= Task brief =
I need all of the entries printed exactly.

= Input material =
- - -

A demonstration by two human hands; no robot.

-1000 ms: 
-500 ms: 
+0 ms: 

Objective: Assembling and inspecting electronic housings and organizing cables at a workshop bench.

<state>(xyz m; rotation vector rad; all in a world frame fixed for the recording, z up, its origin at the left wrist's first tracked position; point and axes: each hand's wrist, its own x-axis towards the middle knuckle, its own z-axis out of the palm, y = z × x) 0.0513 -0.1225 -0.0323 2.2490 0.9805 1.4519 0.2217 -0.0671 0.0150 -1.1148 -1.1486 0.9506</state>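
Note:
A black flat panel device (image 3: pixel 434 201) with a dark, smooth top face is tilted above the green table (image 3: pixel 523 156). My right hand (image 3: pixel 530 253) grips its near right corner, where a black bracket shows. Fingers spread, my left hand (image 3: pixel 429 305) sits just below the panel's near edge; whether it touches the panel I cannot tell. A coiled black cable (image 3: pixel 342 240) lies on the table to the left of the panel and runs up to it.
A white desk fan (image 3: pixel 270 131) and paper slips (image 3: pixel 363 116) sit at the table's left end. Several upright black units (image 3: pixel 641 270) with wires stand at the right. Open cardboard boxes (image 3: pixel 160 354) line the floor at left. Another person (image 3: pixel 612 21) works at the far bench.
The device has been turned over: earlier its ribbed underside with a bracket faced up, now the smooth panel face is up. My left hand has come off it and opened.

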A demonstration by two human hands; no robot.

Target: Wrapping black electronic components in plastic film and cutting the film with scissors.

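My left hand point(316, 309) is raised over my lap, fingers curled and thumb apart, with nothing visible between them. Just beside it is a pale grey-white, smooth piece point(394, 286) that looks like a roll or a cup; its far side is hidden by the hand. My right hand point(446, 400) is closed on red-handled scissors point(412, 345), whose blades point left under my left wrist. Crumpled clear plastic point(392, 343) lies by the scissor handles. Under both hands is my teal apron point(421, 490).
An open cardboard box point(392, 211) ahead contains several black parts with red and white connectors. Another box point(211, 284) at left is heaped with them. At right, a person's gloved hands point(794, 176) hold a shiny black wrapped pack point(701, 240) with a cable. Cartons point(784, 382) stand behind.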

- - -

= The completed task =
A demonstration by two human hands; no robot.

-1000 ms: 
-500 ms: 
+0 ms: 

Objective: Assembling and inspecting electronic housings and organizing cables at a workshop bench.

<state>(xyz m; rotation vector rad; all in a world frame fixed for the recording, z up, its origin at the left wrist's first tracked position; point and axes: each hand's wrist, its own x-axis towards the middle knuckle, its own z-axis out of the palm, y = z × x) 0.0513 -0.1225 -0.0323 2.2490 0.9805 1.4519 0.2217 -0.0671 0.0150 -1.1148 -1.1486 0.9506</state>
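Note:
A black flat panel device (image 3: pixel 434 201) with a dark, smooth top face is tilted above the green table (image 3: pixel 523 156). My right hand (image 3: pixel 530 253) grips its near right corner, where a black bracket shows. Fingers spread, my left hand (image 3: pixel 429 305) sits just below the panel's near edge; whether it touches the panel I cannot tell. A coiled black cable (image 3: pixel 342 240) lies on the table to the left of the panel and runs up to it.
A white desk fan (image 3: pixel 270 131) and paper slips (image 3: pixel 363 116) sit at the table's left end. Several upright black units (image 3: pixel 641 270) with wires stand at the right. Open cardboard boxes (image 3: pixel 160 354) line the floor at left. Another person (image 3: pixel 612 21) works at the far bench.
The device has been turned over: earlier its ribbed underside with a bracket faced up, now the smooth panel face is up. My left hand has come off it and opened.
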
A demonstration by two human hands; no robot.

Target: Wrapping black electronic components in plastic film and cutting the film with scissors.

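My left hand point(316, 309) is raised over my lap, fingers curled and thumb apart, with nothing visible between them. Just beside it is a pale grey-white, smooth piece point(394, 286) that looks like a roll or a cup; its far side is hidden by the hand. My right hand point(446, 400) is closed on red-handled scissors point(412, 345), whose blades point left under my left wrist. Crumpled clear plastic point(392, 343) lies by the scissor handles. Under both hands is my teal apron point(421, 490).
An open cardboard box point(392, 211) ahead contains several black parts with red and white connectors. Another box point(211, 284) at left is heaped with them. At right, a person's gloved hands point(794, 176) hold a shiny black wrapped pack point(701, 240) with a cable. Cartons point(784, 382) stand behind.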

Nothing else is required for this exercise.